P.D. Lüneschloss Army Dagger

Condition: Excellent

Maker: P.D. Lüneschloss

SKU: JW3710 Category: Tags ,


Product Description: This P.D. Lüneschloss Army Dagger is a nice, representative example of a Heer officer’s dagger, in a strong excellent condition. The blade of this one shows some age, with light spotting and greying throughout. There is no damage to the edges, and the tip is perfect. The reverse of the blade is etched with the manufacturer logo of the firm of P. D. Lüneschloss, in Solingen. The handle on this one is gorgeous, with nearly all of the original silver finish remaining on the metal. This silvering has extremely attractive age toning, with nice blue tones. All of the original detail remains present on the metal fittings.

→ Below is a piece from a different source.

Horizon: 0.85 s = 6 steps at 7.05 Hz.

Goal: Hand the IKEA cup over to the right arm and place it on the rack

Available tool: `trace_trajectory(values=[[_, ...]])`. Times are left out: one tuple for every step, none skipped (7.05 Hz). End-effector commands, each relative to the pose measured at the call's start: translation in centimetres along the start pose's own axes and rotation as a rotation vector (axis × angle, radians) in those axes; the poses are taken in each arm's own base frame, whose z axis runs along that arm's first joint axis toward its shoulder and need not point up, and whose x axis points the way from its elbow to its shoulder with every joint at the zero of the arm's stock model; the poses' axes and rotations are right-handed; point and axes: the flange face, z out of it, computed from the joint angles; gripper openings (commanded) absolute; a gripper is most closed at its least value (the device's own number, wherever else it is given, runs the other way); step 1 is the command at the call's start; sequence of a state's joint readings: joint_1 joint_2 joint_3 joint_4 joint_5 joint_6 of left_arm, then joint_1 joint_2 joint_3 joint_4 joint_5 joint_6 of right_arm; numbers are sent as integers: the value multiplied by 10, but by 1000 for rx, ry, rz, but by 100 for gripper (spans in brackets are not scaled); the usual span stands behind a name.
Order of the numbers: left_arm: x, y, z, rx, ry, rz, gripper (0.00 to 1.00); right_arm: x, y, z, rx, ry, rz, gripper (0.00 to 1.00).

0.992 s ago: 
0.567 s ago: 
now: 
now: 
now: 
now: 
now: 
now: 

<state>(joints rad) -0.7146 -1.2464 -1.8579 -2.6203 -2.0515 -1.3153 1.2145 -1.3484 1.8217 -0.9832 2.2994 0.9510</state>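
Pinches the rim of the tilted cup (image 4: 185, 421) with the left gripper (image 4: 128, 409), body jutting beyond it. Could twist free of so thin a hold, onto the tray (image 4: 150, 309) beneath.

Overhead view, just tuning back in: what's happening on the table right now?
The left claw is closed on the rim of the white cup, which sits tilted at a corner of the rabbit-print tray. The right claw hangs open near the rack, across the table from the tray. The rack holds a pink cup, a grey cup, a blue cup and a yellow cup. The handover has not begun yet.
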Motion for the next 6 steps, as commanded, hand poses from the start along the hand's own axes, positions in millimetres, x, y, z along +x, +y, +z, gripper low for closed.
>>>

The grip is a later war style, white Trylon grip, which is nearly perfect, with no chips or cracks.  This P.D. Lüneschloss Army Dagger is complete with its original scabbard. The scabbard is nice and clean, with original luster, and no dents or damage. Both of the original suspension rings are intact. This desirable, maker marked dagger displays great.

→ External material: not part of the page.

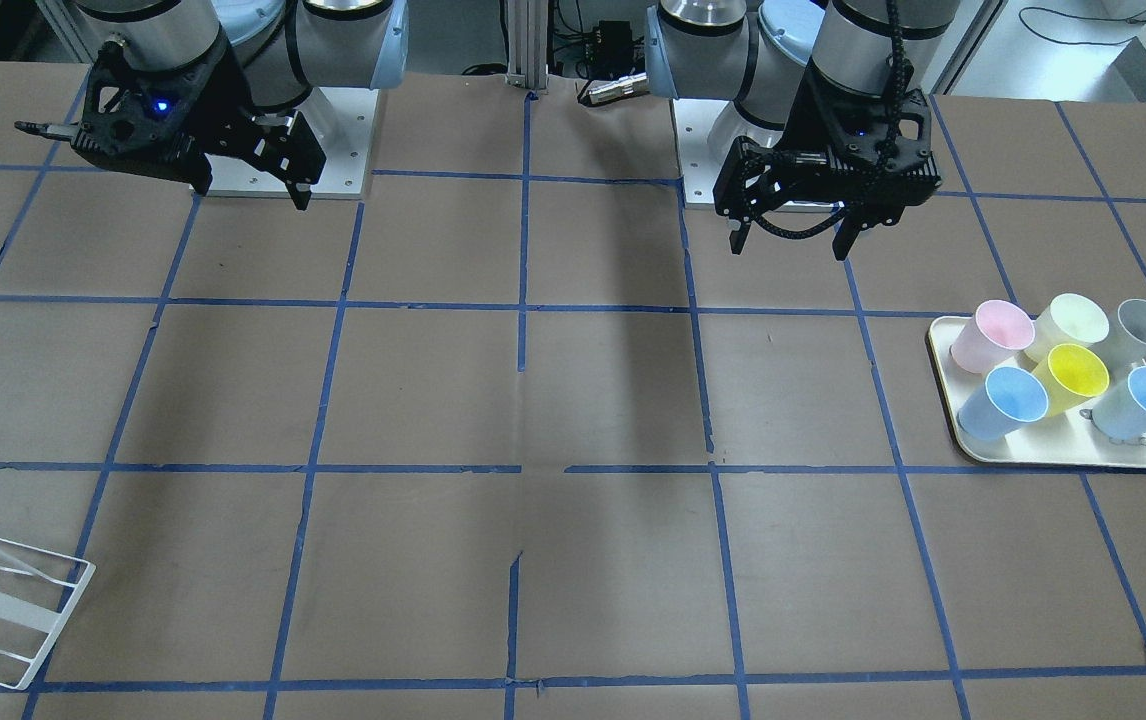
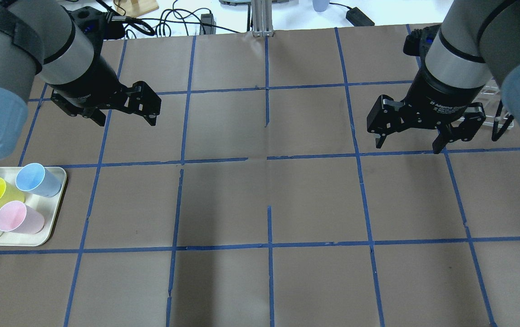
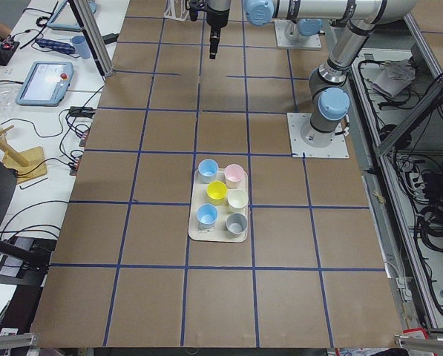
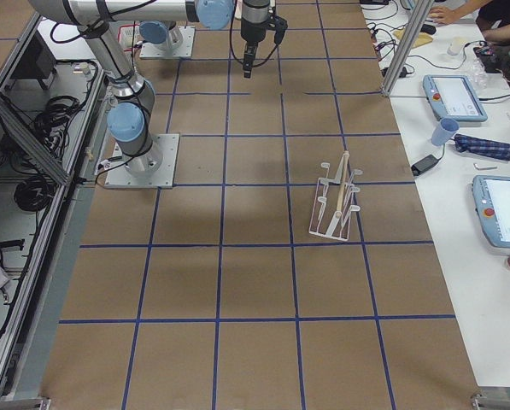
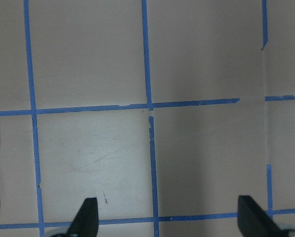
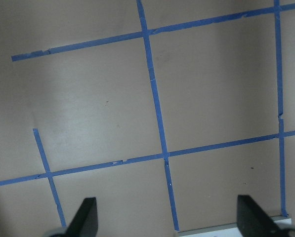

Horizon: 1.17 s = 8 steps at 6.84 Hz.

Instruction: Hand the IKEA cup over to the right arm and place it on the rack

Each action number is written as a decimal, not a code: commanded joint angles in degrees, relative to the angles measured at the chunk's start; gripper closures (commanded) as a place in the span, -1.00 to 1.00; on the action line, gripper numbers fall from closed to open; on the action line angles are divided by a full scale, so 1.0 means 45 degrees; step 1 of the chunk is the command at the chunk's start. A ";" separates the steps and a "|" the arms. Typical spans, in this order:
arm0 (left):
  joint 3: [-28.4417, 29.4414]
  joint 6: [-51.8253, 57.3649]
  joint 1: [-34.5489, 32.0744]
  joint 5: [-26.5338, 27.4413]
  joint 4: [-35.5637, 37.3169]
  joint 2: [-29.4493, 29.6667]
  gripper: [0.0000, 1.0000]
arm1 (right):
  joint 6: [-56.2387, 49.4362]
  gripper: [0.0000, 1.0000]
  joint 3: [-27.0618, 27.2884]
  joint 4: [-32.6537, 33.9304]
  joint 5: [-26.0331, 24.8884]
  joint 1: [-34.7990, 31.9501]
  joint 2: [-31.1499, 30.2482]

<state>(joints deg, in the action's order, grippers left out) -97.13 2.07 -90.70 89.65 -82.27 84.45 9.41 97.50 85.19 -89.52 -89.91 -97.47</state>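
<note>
Logging the present state: left end effector (image 1: 790,248) hangs above the tabletop (image 1: 433,380) with its fingers spread wide apart, nothing between them; right end effector (image 1: 253,195) likewise spread and empty. IKEA cup (image 1: 1003,405) stands mouth-up on a cream tray (image 1: 1063,458), well apart from the left end effector, below it and off to its outer side; a pink cup (image 1: 991,335) and a yellow cup (image 1: 1073,378) crowd just beside it. Rack (image 1: 13,600) sits well apart from the right end effector, off to that one's outer side. Judgement on handling: cup looks like light, thin-walled, smooth plastic, tapered and handleless; probably slippery, and likely to flex under a hard squeeze, though hardly fragile. Best hold seems a rim pinch, one finger inside and one outside, on the wall turned away from its neighbours; this leaves the lower body free for the right end effector at hand-over. Rack is thin white wire with slanted pegs and a round wood-coloured knob; tabletop is matt brown sheet gridded with blue tape (image 1: 523,250). A greyer-walled cup (image 1: 1138,405) with blue inside shares the tray; easy to confuse.
</note>
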 commanded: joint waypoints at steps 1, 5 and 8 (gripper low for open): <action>-0.0037 0.0067 -0.0001 0.0000 0.0002 0.0002 -1.00 | 0.0000 -1.00 -0.0084 0.0072 0.0107 0.0000 0.0000; -0.0681 0.3728 0.2042 0.0195 -0.0115 -0.0213 -1.00 | 0.0019 -1.00 -0.0163 0.0092 0.0148 0.0000 -0.0020; -0.1129 0.7920 0.5417 0.0176 -0.0605 0.0097 -1.00 | 0.0000 -1.00 -0.0085 0.0130 -0.0066 0.0039 0.0019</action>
<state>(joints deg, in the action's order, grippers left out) -101.19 29.43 -72.71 90.49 -84.74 83.95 9.48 97.01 85.65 -89.29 -89.80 -97.38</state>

Historical Description: After WWI, the German military, known as the Reichswehr, was restricted to a relatively small force. Hitler changed this in 1935, reintroducing universal military conscription, and creating a new German Armed Forces- the Wehrmacht. Within the Wehrmacht, the German Army was known as the Heer, and a new dagger was designed and introduced for the officers of this new German Army in May 1935. As with all German Army officer uniforms and accoutrements, they were not issued; rather, the officer had to purchase them. These were ceremonial and decorative pieces of regalia, that were worn on occasions that did not call for carrying a sword. The overall pattern and design of the dagger remained consistent throughout the production run, but the large number of individual manufacturers created a wide variety in details, especially with regard to the handle fittings. There were approximately 42 different manufacturers of the blades. There were construction changes over time as well. Early German Army daggers generally featured plated brass alloy handle fittings. Later, zinc was used. Wartime type scabbards were generally unplated, with a gray finish. Production of German Army daggers ceased around 1943. The German Army was a huge organization, and large numbers of these daggers were produced. But there were many specific variants that were produced in low numbers, especially the highest quality, luxury type pieces for well-heeled officers. Some daggers were personalized, and customized, and are unique. The striking and attractive design of the German Army dagger was well-received by officers at the time, and these are very sought-after by collectors today.